▸ EXERCISE PROMPT: Filter the material below down to the lines with the word "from" and give those lines.

▸ SUPPLIED DATA:
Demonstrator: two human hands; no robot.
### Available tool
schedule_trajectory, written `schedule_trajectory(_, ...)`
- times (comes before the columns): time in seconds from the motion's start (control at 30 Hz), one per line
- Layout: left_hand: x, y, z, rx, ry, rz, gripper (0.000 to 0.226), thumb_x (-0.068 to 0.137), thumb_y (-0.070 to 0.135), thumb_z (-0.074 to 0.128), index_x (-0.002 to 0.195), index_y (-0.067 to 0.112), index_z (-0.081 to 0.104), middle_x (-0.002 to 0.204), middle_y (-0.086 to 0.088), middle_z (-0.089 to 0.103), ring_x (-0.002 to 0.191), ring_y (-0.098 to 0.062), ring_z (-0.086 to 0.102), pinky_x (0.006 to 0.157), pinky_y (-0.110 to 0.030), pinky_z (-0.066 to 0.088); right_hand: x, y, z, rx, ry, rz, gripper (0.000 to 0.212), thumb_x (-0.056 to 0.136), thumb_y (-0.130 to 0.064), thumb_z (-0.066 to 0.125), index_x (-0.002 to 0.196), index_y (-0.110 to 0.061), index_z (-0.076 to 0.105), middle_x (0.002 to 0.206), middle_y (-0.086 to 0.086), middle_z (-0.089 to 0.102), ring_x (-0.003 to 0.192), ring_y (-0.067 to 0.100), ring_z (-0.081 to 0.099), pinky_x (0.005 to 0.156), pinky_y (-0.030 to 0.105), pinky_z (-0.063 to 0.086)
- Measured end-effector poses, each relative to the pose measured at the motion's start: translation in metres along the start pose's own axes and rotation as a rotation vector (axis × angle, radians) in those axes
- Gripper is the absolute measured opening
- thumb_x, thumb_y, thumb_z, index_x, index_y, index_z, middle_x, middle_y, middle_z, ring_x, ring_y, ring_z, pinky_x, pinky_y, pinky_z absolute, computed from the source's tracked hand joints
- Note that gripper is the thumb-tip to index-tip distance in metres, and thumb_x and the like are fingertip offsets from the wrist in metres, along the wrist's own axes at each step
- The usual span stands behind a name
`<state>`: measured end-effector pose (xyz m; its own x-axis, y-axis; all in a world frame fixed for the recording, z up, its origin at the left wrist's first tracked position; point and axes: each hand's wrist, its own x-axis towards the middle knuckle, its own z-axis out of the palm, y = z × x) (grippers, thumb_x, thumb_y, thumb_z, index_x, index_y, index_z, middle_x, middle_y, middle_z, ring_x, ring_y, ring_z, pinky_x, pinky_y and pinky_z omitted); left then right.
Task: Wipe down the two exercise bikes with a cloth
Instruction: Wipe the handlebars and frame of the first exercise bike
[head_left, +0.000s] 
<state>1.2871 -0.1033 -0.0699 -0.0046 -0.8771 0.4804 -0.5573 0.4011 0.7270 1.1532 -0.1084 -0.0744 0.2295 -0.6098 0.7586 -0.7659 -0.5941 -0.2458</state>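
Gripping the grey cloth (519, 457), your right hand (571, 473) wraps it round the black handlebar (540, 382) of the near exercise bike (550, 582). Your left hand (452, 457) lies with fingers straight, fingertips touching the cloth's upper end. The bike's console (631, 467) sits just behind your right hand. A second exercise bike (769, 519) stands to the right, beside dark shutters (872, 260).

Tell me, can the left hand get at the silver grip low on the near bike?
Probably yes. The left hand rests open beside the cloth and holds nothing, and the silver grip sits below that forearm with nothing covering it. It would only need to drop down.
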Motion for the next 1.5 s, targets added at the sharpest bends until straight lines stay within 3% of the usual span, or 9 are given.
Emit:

▸ SOLUTION TO THIS EXERCISE:
- times (comes before the columns): time in seconds from the motion's start (control at 30 Hz), one per line
- thumb_x, thumb_y, thumb_z, index_x, index_y, index_z, middle_x, middle_y, middle_z, ring_x, ring_y, ring_z, pinky_x, pinky_y, pinky_z absolute, computed from the source's tracked hand joints
- Note that gripper is the thumb-tip to index-tip distance in metres, and thumb_x and the like are fingertip offsets from the wrist in metres, along the wrist's own axes at each step

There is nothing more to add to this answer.